やや過激な書き出しになって恐縮だが、要は日本の「邦楽(ここでは明治時代以降の日本の大衆音楽・ポピュラー音楽)」はほぼ全て複合的な音楽ジャンルということだ。
どこから話すべきか。
もちろん現代のJ-pop、最近まで流行していたシティポップ、そして歌謡曲など今流行している邦楽の音楽ジャンルから話した方がわかりやすいかもしれない。
ただ、ここでは結論を始めに伝えておきたいので、やはり明治時代の唱歌から取り上げよう。
まず、唱歌自体が和洋折衷の音楽である。
これは1880年(明治〇年)音楽取調掛(おんがくとりしらべがかり)辺りの歴史を読んで頂きたいが。
なぜ「和洋折衷」か?簡単に説明すると、日本の明治以降の近代的な音楽教育は、米国出身のメーソン先生という御抱え外国人教師の教えに始まるという歴史的事実があるため。
「唱歌」はもちろん日本の原風景など歌詞の内容は日本文化そのものを歌ったものが多い。
だが、曲はひとことでいえば西洋音楽。とくにメーソン卿がウェールズ系移民だったため「埴生の宿」に代表されるように、ウェールズ民謡など英国すなわち英語圏の西洋音楽の影響から始まった。
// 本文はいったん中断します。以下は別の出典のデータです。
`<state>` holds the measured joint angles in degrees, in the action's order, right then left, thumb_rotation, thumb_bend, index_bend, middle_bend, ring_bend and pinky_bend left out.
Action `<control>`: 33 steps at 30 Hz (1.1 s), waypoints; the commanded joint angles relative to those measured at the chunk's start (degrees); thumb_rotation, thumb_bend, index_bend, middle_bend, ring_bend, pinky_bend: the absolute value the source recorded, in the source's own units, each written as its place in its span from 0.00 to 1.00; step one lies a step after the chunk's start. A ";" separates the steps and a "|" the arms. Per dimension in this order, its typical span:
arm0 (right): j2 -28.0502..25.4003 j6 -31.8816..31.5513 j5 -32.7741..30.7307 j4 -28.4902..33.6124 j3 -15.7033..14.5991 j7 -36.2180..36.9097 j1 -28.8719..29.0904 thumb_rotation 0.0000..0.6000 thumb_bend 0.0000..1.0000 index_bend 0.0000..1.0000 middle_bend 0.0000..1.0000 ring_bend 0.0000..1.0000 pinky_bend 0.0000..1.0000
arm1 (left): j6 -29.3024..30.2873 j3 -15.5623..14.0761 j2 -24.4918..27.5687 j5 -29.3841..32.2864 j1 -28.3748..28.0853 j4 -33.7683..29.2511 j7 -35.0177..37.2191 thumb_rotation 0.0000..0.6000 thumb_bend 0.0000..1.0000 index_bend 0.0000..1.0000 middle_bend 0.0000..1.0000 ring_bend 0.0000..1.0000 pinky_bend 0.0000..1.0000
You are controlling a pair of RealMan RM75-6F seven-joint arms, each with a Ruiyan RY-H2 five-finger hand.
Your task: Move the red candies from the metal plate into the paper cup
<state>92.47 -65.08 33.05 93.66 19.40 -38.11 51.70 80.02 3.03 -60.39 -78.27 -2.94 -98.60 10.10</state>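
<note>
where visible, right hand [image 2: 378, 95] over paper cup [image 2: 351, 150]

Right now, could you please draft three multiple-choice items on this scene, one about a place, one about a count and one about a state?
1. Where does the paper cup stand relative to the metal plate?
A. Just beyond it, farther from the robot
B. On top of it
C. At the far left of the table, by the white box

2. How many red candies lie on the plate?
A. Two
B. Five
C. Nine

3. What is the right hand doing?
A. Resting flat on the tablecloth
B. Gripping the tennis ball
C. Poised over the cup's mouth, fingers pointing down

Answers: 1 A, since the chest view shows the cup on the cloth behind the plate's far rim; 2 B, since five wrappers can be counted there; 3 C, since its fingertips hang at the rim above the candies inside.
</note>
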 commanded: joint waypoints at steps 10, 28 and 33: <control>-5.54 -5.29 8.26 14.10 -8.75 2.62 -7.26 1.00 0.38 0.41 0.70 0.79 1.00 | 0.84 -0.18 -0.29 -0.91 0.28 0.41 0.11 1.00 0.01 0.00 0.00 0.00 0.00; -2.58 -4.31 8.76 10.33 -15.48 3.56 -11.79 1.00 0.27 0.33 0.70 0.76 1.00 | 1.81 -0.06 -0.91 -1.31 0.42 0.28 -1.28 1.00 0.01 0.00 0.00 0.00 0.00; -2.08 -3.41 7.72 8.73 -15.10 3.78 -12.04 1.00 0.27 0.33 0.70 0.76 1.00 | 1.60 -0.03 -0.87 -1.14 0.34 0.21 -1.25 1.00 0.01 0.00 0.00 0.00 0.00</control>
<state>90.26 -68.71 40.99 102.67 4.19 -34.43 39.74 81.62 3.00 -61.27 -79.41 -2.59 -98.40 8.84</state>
16世紀から18世紀に爛熟期を迎えたクラシックがあるじゃないか?
よほど英語圏の西洋音楽より、ドイツやフランス音楽の影響があるんじゃないの?何言ってんだこいつ、と当然思われる方が多いだろう。
だが、たんねんに明治期の日本でのクラシック音楽の歴史をひもとくと、実は日本での本格的なクラシックの始まりは唱歌より後である。
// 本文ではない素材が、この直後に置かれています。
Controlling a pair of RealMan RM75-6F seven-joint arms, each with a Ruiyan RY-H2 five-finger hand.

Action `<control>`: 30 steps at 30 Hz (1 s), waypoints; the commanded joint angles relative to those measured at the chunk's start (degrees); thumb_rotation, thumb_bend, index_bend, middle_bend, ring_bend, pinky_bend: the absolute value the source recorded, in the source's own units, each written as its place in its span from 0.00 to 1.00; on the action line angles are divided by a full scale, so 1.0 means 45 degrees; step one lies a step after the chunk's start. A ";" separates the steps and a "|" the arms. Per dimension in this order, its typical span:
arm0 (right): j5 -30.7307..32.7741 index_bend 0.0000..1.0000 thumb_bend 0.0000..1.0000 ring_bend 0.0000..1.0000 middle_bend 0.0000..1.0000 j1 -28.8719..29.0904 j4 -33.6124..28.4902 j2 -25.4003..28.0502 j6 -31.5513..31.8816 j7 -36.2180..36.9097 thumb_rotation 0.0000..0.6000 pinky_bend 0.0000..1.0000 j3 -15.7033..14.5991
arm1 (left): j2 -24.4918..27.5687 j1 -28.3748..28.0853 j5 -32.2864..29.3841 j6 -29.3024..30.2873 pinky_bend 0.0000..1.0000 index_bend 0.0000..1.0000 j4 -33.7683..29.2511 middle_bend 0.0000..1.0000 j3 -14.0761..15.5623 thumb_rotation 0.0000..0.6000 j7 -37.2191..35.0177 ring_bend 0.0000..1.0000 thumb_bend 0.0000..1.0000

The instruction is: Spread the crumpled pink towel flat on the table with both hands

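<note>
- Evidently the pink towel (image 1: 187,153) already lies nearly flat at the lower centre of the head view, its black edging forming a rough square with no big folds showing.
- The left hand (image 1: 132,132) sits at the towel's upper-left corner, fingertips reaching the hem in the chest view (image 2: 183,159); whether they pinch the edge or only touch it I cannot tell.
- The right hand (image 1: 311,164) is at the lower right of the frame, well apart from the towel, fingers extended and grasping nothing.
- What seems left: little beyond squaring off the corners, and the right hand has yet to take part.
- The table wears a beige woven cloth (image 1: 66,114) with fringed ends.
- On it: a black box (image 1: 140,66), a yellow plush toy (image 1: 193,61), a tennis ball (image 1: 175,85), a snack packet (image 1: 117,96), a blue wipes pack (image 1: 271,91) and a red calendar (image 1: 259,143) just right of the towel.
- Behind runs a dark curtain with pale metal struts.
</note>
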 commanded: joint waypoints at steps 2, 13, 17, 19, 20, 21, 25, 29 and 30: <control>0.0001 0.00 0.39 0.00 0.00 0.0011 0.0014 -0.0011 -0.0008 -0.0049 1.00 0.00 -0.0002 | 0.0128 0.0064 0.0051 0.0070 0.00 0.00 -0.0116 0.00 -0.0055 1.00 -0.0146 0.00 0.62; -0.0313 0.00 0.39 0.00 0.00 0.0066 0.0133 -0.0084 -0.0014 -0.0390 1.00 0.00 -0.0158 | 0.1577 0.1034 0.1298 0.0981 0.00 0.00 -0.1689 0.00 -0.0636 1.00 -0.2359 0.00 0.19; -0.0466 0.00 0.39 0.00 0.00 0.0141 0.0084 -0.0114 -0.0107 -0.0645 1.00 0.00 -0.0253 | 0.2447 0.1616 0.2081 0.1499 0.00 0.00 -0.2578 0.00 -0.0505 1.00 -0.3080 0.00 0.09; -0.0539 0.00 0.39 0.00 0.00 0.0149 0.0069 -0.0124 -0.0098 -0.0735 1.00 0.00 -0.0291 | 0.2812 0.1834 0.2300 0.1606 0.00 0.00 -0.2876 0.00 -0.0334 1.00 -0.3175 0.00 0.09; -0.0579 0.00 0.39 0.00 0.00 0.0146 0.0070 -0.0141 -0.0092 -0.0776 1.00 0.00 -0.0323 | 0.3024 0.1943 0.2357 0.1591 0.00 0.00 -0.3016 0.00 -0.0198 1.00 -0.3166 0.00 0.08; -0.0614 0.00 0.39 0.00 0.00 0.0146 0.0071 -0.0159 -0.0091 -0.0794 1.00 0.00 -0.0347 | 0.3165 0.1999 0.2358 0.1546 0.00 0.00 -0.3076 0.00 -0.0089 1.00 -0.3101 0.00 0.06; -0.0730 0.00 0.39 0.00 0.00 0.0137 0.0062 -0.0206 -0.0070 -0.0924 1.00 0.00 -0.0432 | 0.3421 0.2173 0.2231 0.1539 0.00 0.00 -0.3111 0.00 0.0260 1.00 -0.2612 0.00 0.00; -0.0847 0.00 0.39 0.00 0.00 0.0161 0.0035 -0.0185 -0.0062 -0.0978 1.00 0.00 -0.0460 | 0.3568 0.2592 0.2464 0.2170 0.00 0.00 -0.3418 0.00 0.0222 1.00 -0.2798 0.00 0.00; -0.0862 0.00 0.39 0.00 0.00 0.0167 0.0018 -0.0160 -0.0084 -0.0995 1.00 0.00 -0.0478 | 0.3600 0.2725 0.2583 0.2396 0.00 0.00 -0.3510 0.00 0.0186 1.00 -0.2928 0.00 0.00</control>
16世紀頃から九州・関西で局所的に伝播した隠れキリシタンの聖歌隊(グレゴリオ聖歌など)、仙台藩の支倉常長の庇護など局所的に西洋音楽が日本に伝播した例もある。
もちろん、こうした音楽史の歴史を調べる前の筆者のように、単なる庶民的な音楽リスナーで、ふだんはポピュラー音楽ばかりでクラシックだってあまり聞いていない輩でも、なんとなく当然クラシックの方が古くに日本に伝わっていたのだろうというイメージだった。
だが、事実、年代をおっていけば明らかだ。
(関連記事)音楽年表日本を参照
唱歌だって日本の歌としか思わなかったが、和洋折衷すなわちウェールズ民謡などの西洋大衆歌謡と日本的な詞のハイブリッドすなわち混合的な音楽ジャンルである。
唱歌の後、
唱歌>流行唄>軍歌>(戦時による分断)※ここで日本人の音楽ジャンルの概念がいったん思考停止。
(戦後の大衆音楽の復活)「りんごの唄」※ここから日本人の音楽ジャンルの概念がリスタート仕切り直し。
流行唄
ジャズ
ラテン
歌謡曲
>リズム歌謡
>リズム・アンド・ブルース
>>ソウル
>>演歌
ロカビリー(ロックンロール)
>ベンチャーズ
>ビートルズ
>フォーク
>ロック(サイケデリックロック、プログレ等のビートルズ後期に英国で流行したアートロックやニューロックとも呼ばれた新しいロックンロールの派生形サブジャンルの総称)
シンガーソングライター
ニューソウル
….
>ニューミュージック/シティポップス
…
JPOP
…
といった戦後の邦楽のサブジャンルについては諸説語られてきた。
もちろん各音楽ジャンルについてあれこれ音楽談義をするのも愉しい。
細部に神が宿るという科学の格言もある。
ただ、たまに枝葉や木だけでなく森全体を見渡してみるのもよいかもしれない。